YOUR OBJECTIVE: Gather the lines below that include the string "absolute", copying each in full.

DATASET EXTRACT:
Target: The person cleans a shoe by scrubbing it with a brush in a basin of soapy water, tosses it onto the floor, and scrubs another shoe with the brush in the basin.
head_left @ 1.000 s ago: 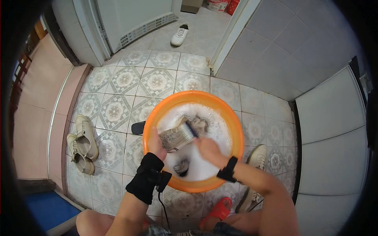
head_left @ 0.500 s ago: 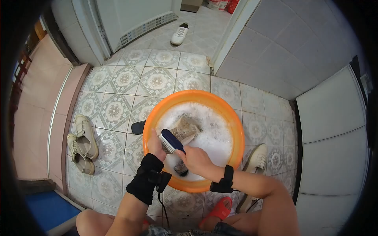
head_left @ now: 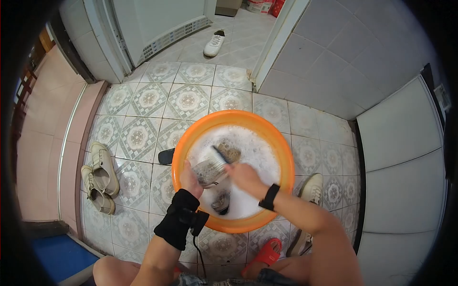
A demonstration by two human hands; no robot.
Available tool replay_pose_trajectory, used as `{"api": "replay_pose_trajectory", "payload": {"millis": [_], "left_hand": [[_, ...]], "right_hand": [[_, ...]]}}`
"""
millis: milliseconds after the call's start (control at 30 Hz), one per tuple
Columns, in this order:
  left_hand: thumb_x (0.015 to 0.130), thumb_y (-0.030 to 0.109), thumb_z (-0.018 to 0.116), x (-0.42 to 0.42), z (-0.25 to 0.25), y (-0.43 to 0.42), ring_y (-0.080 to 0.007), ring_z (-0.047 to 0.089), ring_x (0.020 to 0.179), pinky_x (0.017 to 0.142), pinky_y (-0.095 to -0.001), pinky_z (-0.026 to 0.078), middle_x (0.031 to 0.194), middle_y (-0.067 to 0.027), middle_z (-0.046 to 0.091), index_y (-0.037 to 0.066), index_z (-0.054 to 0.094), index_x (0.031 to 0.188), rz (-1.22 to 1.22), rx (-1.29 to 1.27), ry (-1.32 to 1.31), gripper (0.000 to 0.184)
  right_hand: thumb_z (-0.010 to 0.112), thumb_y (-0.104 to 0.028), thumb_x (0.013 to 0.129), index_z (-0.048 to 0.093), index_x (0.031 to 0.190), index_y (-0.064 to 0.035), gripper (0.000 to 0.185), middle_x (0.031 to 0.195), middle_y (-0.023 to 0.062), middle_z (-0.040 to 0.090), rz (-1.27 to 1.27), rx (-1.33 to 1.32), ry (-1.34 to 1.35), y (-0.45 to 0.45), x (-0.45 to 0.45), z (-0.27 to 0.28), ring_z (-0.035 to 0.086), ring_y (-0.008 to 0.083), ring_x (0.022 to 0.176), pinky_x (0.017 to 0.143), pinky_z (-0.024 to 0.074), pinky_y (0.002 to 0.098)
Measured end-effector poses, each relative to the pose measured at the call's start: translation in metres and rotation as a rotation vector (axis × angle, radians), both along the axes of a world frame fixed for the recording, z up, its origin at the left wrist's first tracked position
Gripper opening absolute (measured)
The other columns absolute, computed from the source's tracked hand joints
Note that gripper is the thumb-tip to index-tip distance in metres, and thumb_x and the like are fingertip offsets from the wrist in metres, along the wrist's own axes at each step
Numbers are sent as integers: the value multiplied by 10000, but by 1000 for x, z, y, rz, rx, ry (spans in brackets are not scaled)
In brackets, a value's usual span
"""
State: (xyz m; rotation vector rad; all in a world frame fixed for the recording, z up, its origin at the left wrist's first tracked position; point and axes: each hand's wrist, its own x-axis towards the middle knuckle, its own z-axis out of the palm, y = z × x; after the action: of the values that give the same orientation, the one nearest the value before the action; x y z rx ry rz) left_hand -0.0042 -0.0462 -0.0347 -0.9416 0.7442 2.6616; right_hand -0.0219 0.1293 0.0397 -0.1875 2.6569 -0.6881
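Observation:
An orange basin [head_left: 289, 171] of foamy water stands on the tiled floor. Inside its left part my left hand [head_left: 191, 181] is closed on a wet shoe [head_left: 206, 172], whose patterned sole faces up. My right hand [head_left: 246, 178], slightly blurred, grips a dark-backed brush [head_left: 218, 155] with white bristles that lie against the sole. Foam partly hides the far end of the shoe. Another dark, soaked item [head_left: 221, 202] sits in the suds nearer me; I cannot make out what it is.
Pale shoes [head_left: 104, 167] rest on the floor at left, with another pale shoe [head_left: 312, 189] right of the basin. A black object [head_left: 166, 156] touches the basin's left side. One white shoe [head_left: 214, 44] lies near the open door [head_left: 162, 24]. A red slipper [head_left: 269, 252] is on my foot.
The brush has moved from near my left hand up and right along the sole, its bristles tilted differently. My right hand has shifted with it. The view has moved slightly.

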Motion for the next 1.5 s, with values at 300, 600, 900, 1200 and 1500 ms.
{"api": "replay_pose_trajectory", "payload": {"millis": [300,600,900,1200,1500], "left_hand": [[922,464,263,-11,27,-11,-305,466,1120,950,-500,352,1226,-126,475,89,414,1241,16,135,-89,515],[907,507,263,-11,16,-10,-335,439,1142,975,-521,305,1267,-136,436,76,382,1268,-7,147,-62,574],[922,458,282,-3,12,4,-300,458,1127,949,-519,328,1247,-108,458,97,377,1270,-70,49,-20,511],[919,435,317,-2,11,15,-297,474,1110,927,-526,347,1245,-90,465,110,398,1251,-106,17,-130,472],[827,290,567,-8,52,8,-209,590,891,789,-369,471,985,-106,599,19,515,1087,-831,-379,-113,380]], "right_hand": [[396,-421,879,574,835,4,463,765,226,600,92,19,-7,-14,30,32,588,384,741,663,457,472],[412,-431,870,594,763,25,502,730,245,592,-31,11,-56,-9,24,29,590,395,741,663,461,471],[404,-439,877,620,745,8,514,731,224,605,-126,129,-23,30,-23,-16,592,383,731,667,453,469],[374,-413,890,604,836,7,482,797,221,609,-91,203,-7,37,-22,-22,589,368,788,707,456,453],[342,-471,887,615,879,48,587,875,258,602,-267,159,-154,51,-38,-39,579,399,843,765,445,450]]}}
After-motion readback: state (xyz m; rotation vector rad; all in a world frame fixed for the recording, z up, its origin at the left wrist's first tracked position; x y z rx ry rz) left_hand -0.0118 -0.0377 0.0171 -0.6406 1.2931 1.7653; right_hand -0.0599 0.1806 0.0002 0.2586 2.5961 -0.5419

WRITTEN REPLY:
Gripper opening absolute (measured)
The other columns absolute, computed from the source's tracked hand joints

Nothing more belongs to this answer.